Exercise goal
Write all of the entries again. Keep them exactly as they are.

[Source records]
--

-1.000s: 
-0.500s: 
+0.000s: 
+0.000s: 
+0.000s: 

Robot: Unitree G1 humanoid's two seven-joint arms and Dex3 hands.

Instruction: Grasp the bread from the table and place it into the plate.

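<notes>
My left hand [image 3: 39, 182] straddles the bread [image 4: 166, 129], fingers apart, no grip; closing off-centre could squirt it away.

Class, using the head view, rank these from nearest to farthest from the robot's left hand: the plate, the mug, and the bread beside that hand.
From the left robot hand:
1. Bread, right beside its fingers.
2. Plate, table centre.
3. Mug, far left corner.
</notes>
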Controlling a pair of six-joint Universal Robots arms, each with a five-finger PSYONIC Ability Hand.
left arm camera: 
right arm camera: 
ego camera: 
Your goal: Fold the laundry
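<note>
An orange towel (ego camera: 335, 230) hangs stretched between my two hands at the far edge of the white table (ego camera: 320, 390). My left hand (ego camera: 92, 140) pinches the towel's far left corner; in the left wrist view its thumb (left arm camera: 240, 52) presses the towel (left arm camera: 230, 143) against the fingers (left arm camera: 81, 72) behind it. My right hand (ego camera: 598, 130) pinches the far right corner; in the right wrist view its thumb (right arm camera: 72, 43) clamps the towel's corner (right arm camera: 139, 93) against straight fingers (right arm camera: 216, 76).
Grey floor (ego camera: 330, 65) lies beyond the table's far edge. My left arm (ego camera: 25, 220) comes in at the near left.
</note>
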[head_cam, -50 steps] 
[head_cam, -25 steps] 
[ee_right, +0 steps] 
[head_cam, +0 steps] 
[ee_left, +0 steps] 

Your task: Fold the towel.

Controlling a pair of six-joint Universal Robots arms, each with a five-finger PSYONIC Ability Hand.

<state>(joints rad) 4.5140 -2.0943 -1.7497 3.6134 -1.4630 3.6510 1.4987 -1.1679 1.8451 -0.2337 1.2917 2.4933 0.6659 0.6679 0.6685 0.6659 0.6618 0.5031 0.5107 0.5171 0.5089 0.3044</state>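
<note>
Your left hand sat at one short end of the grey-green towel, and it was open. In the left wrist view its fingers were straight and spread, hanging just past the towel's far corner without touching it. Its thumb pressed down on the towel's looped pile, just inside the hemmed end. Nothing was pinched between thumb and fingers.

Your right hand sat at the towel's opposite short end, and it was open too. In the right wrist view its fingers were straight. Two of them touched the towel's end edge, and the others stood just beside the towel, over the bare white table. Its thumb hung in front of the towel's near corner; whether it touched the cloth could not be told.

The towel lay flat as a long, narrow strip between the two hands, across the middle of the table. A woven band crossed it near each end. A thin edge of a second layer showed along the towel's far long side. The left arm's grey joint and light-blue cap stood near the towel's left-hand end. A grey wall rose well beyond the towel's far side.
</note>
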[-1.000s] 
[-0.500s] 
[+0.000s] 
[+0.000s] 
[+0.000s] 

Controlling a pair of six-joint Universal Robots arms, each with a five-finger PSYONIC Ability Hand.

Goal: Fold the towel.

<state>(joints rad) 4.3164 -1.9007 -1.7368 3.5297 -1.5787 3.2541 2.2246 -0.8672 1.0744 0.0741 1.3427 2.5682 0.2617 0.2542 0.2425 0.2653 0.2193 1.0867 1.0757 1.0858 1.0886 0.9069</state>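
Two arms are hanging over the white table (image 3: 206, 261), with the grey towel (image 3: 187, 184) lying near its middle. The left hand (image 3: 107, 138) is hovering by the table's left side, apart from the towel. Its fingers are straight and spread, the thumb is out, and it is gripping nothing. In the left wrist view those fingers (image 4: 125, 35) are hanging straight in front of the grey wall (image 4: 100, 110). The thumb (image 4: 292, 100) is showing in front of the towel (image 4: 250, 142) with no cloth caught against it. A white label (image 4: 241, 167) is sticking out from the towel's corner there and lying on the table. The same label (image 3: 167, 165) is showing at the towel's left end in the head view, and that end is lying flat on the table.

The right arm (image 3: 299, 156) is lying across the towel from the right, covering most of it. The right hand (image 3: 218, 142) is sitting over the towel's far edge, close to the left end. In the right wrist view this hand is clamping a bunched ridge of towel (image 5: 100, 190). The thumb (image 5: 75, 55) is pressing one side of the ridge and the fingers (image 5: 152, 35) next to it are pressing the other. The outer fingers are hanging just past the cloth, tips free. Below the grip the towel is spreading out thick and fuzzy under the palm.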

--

Response box
-1.000s: 
-0.500s: 
+0.000s: 
+0.000s: 
+0.000s: 

Robot: Unitree G1 humanoid's two seven-joint arms and Dex3 hands.

Instruction: Grasp the bread from the table and place it into the plate.

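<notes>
My left hand [image 3: 39, 182] straddles the bread [image 4: 166, 129], fingers apart, no grip; closing off-centre could squirt it away.

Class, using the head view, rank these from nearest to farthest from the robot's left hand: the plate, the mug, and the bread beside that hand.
From the left robot hand:
1. Bread, right beside its fingers.
2. Plate, table centre.
3. Mug, far left corner.
</notes>
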Controlling a pair of six-joint Universal Robots arms, each with a five-finger PSYONIC Ability Hand.
left arm camera: 
right arm camera: 
ego camera: 
Your goal: Fold the laundry
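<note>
An orange towel (ego camera: 335, 230) hangs stretched between my two hands at the far edge of the white table (ego camera: 320, 390). My left hand (ego camera: 92, 140) pinches the towel's far left corner; in the left wrist view its thumb (left arm camera: 240, 52) presses the towel (left arm camera: 230, 143) against the fingers (left arm camera: 81, 72) behind it. My right hand (ego camera: 598, 130) pinches the far right corner; in the right wrist view its thumb (right arm camera: 72, 43) clamps the towel's corner (right arm camera: 139, 93) against straight fingers (right arm camera: 216, 76).
Grey floor (ego camera: 330, 65) lies beyond the table's far edge. My left arm (ego camera: 25, 220) comes in at the near left.
</note>
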[head_cam, -50 steps] 
[head_cam, -25 steps] 
[ee_right, +0 steps] 
[head_cam, +0 steps] 
[ee_left, +0 steps] 

Your task: Fold the towel.

Controlling a pair of six-joint Universal Robots arms, each with a five-finger PSYONIC Ability Hand.

<state>(joints rad) 4.5140 -2.0943 -1.7497 3.6134 -1.4630 3.6510 1.4987 -1.1679 1.8451 -0.2337 1.2917 2.4933 0.6659 0.6679 0.6685 0.6659 0.6618 0.5031 0.5107 0.5171 0.5089 0.3044</state>
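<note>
Your left hand sat at one short end of the grey-green towel, and it was open. In the left wrist view its fingers were straight and spread, hanging just past the towel's far corner without touching it. Its thumb pressed down on the towel's looped pile, just inside the hemmed end. Nothing was pinched between thumb and fingers.

Your right hand sat at the towel's opposite short end, and it was open too. In the right wrist view its fingers were straight. Two of them touched the towel's end edge, and the others stood just beside the towel, over the bare white table. Its thumb hung in front of the towel's near corner; whether it touched the cloth could not be told.

The towel lay flat as a long, narrow strip between the two hands, across the middle of the table. A woven band crossed it near each end. A thin edge of a second layer showed along the towel's far long side. The left arm's grey joint and light-blue cap stood near the towel's left-hand end. A grey wall rose well beyond the towel's far side.
</note>
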[-1.000s] 
[-0.500s] 
[+0.000s] 
[+0.000s] 
[+0.000s] 

Controlling a pair of six-joint Universal Robots arms, each with a five-finger PSYONIC Ability Hand.

Goal: Fold the towel.

<state>(joints rad) 4.3164 -1.9007 -1.7368 3.5297 -1.5787 3.2541 2.2246 -0.8672 1.0744 0.0741 1.3427 2.5682 0.2617 0.2542 0.2425 0.2653 0.2193 1.0867 1.0757 1.0858 1.0886 0.9069</state>
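Two arms are hanging over the white table (image 3: 206, 261), with the grey towel (image 3: 187, 184) lying near its middle. The left hand (image 3: 107, 138) is hovering by the table's left side, apart from the towel. Its fingers are straight and spread, the thumb is out, and it is gripping nothing. In the left wrist view those fingers (image 4: 125, 35) are hanging straight in front of the grey wall (image 4: 100, 110). The thumb (image 4: 292, 100) is showing in front of the towel (image 4: 250, 142) with no cloth caught against it. A white label (image 4: 241, 167) is sticking out from the towel's corner there and lying on the table. The same label (image 3: 167, 165) is showing at the towel's left end in the head view, and that end is lying flat on the table.

The right arm (image 3: 299, 156) is lying across the towel from the right, covering most of it. The right hand (image 3: 218, 142) is sitting over the towel's far edge, close to the left end. In the right wrist view this hand is clamping a bunched ridge of towel (image 5: 100, 190). The thumb (image 5: 75, 55) is pressing one side of the ridge and the fingers (image 5: 152, 35) next to it are pressing the other. The outer fingers are hanging just past the cloth, tips free. Below the grip the towel is spreading out thick and fuzzy under the palm.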

Nothing more remains to be added to the answer.